▸ TO DO
Only the number is wanted: count the lines in the data with "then" in them.

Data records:

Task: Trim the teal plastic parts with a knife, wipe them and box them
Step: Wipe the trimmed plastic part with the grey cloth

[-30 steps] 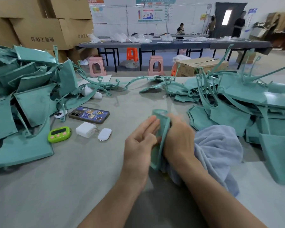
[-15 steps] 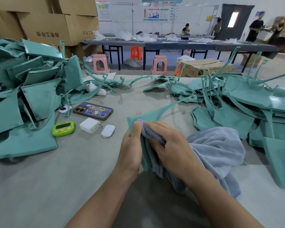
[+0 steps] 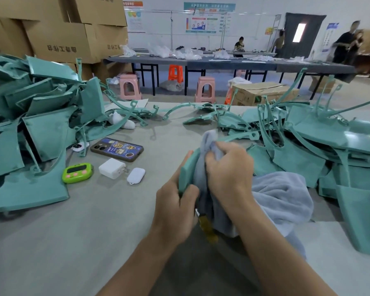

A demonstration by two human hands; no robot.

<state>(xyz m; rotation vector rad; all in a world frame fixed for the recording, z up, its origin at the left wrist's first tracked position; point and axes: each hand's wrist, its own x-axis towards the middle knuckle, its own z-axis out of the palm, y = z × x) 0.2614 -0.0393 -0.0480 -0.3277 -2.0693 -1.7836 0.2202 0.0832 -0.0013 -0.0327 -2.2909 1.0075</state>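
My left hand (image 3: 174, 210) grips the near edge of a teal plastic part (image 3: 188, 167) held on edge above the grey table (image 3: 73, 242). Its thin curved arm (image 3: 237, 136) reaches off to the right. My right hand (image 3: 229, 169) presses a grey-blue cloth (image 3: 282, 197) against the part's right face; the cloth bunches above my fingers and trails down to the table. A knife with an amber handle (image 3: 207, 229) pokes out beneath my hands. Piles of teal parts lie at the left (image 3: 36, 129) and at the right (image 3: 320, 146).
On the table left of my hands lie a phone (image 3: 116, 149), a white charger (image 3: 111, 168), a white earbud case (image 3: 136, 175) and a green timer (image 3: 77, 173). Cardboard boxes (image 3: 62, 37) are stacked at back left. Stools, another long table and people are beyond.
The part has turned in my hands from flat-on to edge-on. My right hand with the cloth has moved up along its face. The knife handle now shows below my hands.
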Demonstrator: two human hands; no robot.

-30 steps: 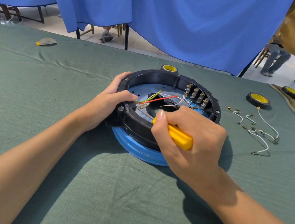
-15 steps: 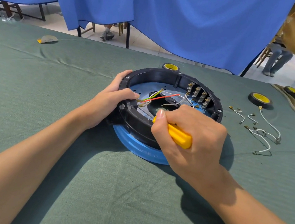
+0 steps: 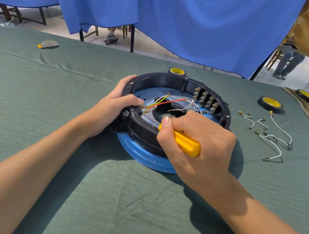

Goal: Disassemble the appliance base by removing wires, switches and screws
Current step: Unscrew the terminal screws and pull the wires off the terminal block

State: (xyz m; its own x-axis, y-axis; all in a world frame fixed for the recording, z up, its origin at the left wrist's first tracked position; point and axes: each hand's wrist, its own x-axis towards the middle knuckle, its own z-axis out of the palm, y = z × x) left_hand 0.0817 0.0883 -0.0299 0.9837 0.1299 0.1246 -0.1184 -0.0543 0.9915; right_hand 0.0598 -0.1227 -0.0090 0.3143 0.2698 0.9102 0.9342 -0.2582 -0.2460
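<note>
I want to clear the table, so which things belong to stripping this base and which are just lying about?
Job: appliance base, gripped by left hand; yellow screwdriver in right hand; red wire; switches; white wires already out on the cloth.
Lying about: tape roll right of base; second tape roll behind base; flat scrap far left.

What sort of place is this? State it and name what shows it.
Likely a makeshift workshop or training room: a green cloth-covered table, blue curtains hung as partitions, and a tape roll near the opened appliance base, which is being worked on with a screwdriver.
</note>
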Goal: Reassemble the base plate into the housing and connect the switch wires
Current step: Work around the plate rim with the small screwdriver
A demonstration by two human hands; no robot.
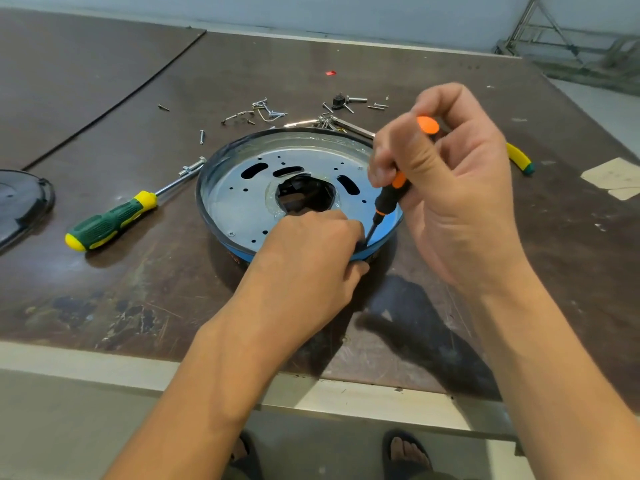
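We see the silvery base plate, pierced with slots, small holes and a wide central opening, lying flat inside the round, blue-walled housing mid-table. At its five o'clock our left hand curls over the housing's rim. Our right hand grips an orange-black screwdriver, tip down there.

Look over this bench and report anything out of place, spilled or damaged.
Loose screws lie scattered on the table behind the housing, not gathered in any container, so some could get lost. A small red scrap lies farther back. The table is scuffed near its front edge. The plate shows no visible damage.
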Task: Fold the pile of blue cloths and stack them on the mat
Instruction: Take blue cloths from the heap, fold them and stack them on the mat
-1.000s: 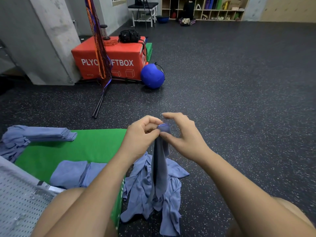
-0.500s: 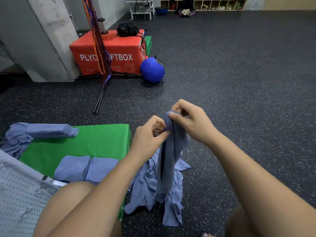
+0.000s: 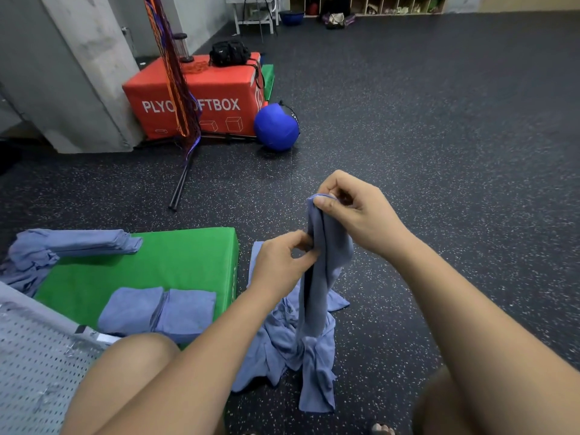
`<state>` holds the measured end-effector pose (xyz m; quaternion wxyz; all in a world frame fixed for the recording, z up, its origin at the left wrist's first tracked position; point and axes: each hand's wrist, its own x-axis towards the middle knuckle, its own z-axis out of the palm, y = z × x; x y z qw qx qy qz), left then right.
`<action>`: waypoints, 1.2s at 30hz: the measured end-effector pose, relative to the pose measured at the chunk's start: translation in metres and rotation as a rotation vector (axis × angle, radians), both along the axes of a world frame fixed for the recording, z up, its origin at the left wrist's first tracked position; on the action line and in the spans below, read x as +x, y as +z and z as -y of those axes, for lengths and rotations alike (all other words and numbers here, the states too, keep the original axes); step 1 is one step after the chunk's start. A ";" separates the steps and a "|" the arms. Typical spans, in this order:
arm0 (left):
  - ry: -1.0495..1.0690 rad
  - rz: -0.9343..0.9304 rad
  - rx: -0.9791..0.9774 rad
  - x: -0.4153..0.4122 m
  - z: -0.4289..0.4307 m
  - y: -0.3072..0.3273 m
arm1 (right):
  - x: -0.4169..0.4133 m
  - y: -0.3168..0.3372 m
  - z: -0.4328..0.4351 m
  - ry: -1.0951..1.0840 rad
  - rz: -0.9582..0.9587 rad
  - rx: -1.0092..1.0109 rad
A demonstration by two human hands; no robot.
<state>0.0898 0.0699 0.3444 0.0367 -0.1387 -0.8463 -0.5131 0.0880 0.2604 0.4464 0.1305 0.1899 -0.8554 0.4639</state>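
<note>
- The dark speckled rubber floor [image 3: 439,152] carries everything here.
- The thick green padded mat [image 3: 175,265] lies left of both hands, with its right edge near the left hand.
- A crumpled pile of loose blue cloths [image 3: 276,346] sits on the floor just right of the mat, below the hands.
- One long blue cloth [image 3: 326,265] hangs bunched with its long axis upright and its bottom end resting on the pile.
- Two folded blue cloth squares [image 3: 157,312] lie side by side at the mat's near edge, and a longer folded blue stack [image 3: 78,243] lies at its far left.
- The right hand [image 3: 354,215] pinches the cloth's top corner, thumb against curled fingers, and is the higher grip.
- The left hand [image 3: 279,265] pinches the cloth's edge lower down, nearer the mat. Drawing the two grips apart would likely spread the cloth for folding.
</note>
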 end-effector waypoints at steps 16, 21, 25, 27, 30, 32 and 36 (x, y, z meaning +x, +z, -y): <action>-0.313 -0.032 -0.385 0.018 -0.007 -0.049 | -0.012 0.003 -0.035 -0.191 0.005 -0.056; -0.199 -0.089 -0.121 0.019 -0.026 -0.032 | -0.009 0.006 -0.030 -0.096 -0.003 -0.045; -0.007 -0.215 -0.012 0.008 -0.027 -0.024 | -0.006 0.010 -0.030 -0.034 -0.009 -0.033; 0.026 -0.297 -0.036 0.002 -0.023 -0.020 | -0.004 0.012 -0.030 -0.016 -0.008 -0.035; -0.038 -0.292 -0.001 -0.001 -0.017 -0.013 | -0.003 0.012 -0.029 -0.002 -0.005 -0.020; -0.067 -0.250 -0.014 0.000 -0.017 -0.012 | -0.003 0.011 -0.029 -0.002 -0.004 -0.003; -0.126 -0.255 -0.153 0.003 -0.017 -0.019 | -0.002 0.011 -0.026 0.001 -0.003 0.004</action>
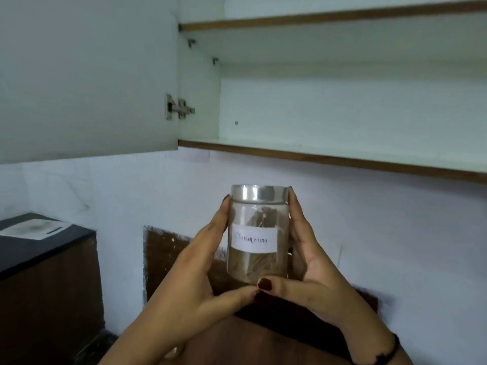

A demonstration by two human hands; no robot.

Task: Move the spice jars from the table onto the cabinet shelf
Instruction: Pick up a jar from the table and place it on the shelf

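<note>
Below the cabinet (pixel 342 106), I saw the left hand (pixel 200 262) and right hand (pixel 312 262) gripping the jar (pixel 257 233) upright, mid-carry. Next, I judged: a lift onto the shelf (pixel 329 157).

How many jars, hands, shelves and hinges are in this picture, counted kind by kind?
Spice jar: 1
Hands: 2, the left hand and the right hand, both holding the jar
Shelves: 2, the lower shelf and the upper shelf
Hinge: 1
Total: 6

Dim even light, soft focus, wide-angle bowing
</note>
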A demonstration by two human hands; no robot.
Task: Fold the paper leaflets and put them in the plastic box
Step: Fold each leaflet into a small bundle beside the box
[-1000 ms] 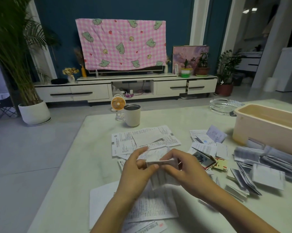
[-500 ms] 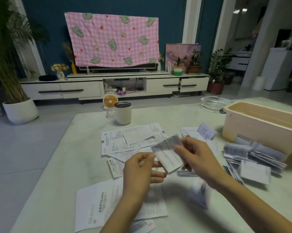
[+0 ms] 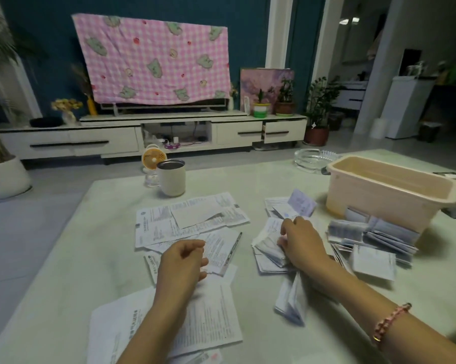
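Over pale table (image 3: 274,185), left hand (image 3: 180,261) hovers curled; right hand (image 3: 300,243) rests on leaflets (image 3: 267,248).

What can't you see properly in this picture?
All in the head view:
- Inside of the plastic box: hidden by its near wall.
- Print on the unfolded leaflets: too small and blurred.
- Whether the right hand grips the folded leaflets beneath it: its back hides the fingertips.
- Whatever stands under the pink checked blanket: fully covered.

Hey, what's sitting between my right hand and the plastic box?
In the head view, a heap of folded leaflets lies between the right hand and the plastic box.
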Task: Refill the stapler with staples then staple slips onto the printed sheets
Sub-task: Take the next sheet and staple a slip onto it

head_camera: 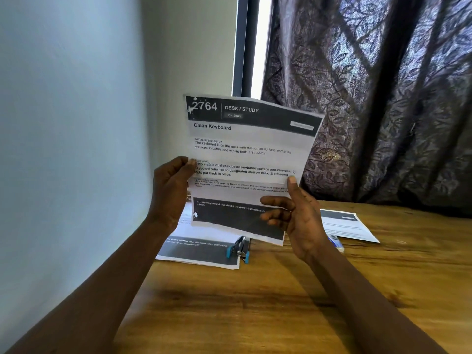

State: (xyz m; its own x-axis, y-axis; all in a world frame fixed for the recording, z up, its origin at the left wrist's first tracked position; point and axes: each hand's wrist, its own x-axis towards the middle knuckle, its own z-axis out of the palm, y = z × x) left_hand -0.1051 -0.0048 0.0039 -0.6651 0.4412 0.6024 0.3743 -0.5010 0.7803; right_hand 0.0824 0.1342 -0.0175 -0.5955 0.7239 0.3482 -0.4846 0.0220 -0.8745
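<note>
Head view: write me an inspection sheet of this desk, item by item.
Surface: wooden desk, grain visible.
Job's things: printed sheet headed "Clean Keyboard" held up above the desk; stapler lies by the stack of sheets at left; more sheets at right.
Clutter: small blue-and-white item behind the right wrist, mostly hidden.
Grippers: left hand pinches the held sheet's left edge; right hand holds its right edge.
Cables: nothing seen.
Surroundings: plain wall at left, patterned curtain at right, window strip between.

Matt paper sheet (245, 159), grained wooden desk (255, 302)
</note>
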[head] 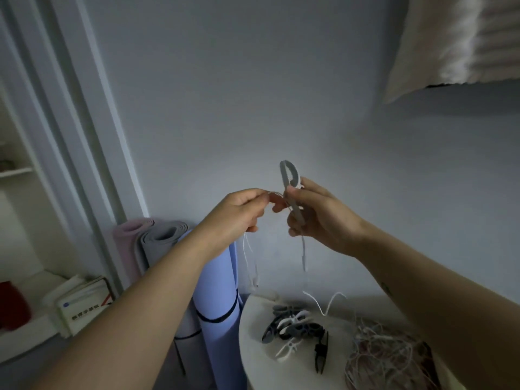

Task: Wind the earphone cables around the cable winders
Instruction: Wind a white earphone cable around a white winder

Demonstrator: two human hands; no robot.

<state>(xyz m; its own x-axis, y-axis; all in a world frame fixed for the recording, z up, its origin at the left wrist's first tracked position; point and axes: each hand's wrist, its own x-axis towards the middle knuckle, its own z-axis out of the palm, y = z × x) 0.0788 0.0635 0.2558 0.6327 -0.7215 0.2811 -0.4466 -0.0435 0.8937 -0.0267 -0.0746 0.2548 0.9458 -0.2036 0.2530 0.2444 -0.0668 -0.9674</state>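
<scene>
Above the table [253, 327], right hand [318, 218] grips winder [291, 190]; left fingers [260, 198] pinch cable [247, 254] — winding begun; next, likely another taut turn.

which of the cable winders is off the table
The grey winder gripped upright in the right hand, its cable pinched by the left hand. The other winders lie piled on the white table.
</scene>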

▸ REPLY TO THE TASK
2